Il miracolo del sangue

Il primo racconto del miracolo della liquefazione del sangue risale, però, al 17 agosto 1389. Napoli viveva uno dei periodi più drammatici della sua storia, la guerra civile tra fedelissimi del papa e seguaci dell’antipapa. Ladrocini, sequestri, scorrerie, esecuzioni spettacolari nelle piazze, terribili carestie che spingevano al saccheggio delle navi, erano cosa consueta nella Napoli durazzesca, guidata da una regina scomunicata e da un re bambino. I morti non si contavano e si profilava anche il rischio di un’epidemia: si decise di organizzare una grande processione di preghiera, durante la quale vennero condotte in strada anche le ampolline di san Gennaro. All’improvviso mormorii di meraviglia serpeggiavano tra la folla: il sangue si era liquefatto. Le ampolle furono esaminate e il sangue “nell’ampolla era liquido come se fosse uscito in quel giorno dal corpo del beato Gennaro”, scrisse un anonimo cronista dell’epoca. Questo racconto  contenuto nel volume Chronicon Siculum”  è la più antica testimonianza storica sulla liquefazione del sangue.
Da allora il miracolo si ripete solitamente due volte all’anno, in date fisse: il diciannove settembre, in cui si celebra con grande fasto, il ricordo dell’atroce e glorioso martirio del Santo, quando avviene il miracolo della liquefazione del sangue, e il sabato che precede la prima domenica di maggio, quando si ricordano le numerose traslazioni subite dalle reliquie di Gennaro attraverso i secoli. In quest’ultima ricorrenza primaverile, per antico costume, le ampolle e il busto ‒ che contiene le ossa del cranio di san Gennaro ‒ escono dalla Cappella del Tesoro e in una splendida ed emozionante processione percorrono le strade del centro antico della città, insieme a una folla di devoti in preghiera fino alla bellissima chiesa di Santa Chiara dove fra i canti di gloria il miracolo accade.

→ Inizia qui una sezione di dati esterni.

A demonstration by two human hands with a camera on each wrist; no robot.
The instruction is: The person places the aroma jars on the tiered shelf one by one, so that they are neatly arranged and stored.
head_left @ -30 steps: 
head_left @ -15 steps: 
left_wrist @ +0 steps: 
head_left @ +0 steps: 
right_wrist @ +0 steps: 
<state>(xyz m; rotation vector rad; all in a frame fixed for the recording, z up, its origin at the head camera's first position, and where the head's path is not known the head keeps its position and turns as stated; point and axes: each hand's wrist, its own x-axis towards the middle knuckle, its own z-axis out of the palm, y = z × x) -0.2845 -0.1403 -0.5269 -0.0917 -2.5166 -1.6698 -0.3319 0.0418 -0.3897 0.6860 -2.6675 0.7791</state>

Contemporaneamente allo scioglimento del sangue nel Duomo, nella chiesa di San Gennaro di Pozzuoli, si tinge di rosso la pietra sulla quale, secondo la tradizione, il Santo fu decapitato.
La Chiesa non si pronuncia sul fenomeno, alcuni scienziati lo dichiarano inspiegabile e altri lo contestano aspramente, ma quello che è certo è che nelle ampolle c’è del sangue. E per i napoletani, che aspettano con trepidazione l’evento, è un miracolo che affascina, inquieta, autentico crocevia tra fede e “colore” locale.
Ma non mancano liquefazioni “straordinarie”, in coincidenza di particolari avvenimenti come le visite dei sovrani alla Cappella del Tesoro. Tutti i re ed i nobiluomini che sostavano a Napoli usavano recarsi ad omaggiare le reliquie del patrono, un po’ per devozione e un po’ per ingraziarsi il popolo devoto. E gli illustri visitatori non si presentavano mai a mani vuote davanti a San Gennaro, ma gareggiavano nell’offrire i doni più preziosi. Anno dopo anno, il santo divenne “proprietario” di un tesoro di immenso valore composto di monili, gioielli, calici d’oro, statue d’argento: ben ventuno mila pezzi, custoditi per secoli nella cappella del patrono e ora in gran parte nei caveau di sicurezza del Banco di Napoli a causa dell’assenza di misure di sicurezza adeguate alla loro funzione pubblica.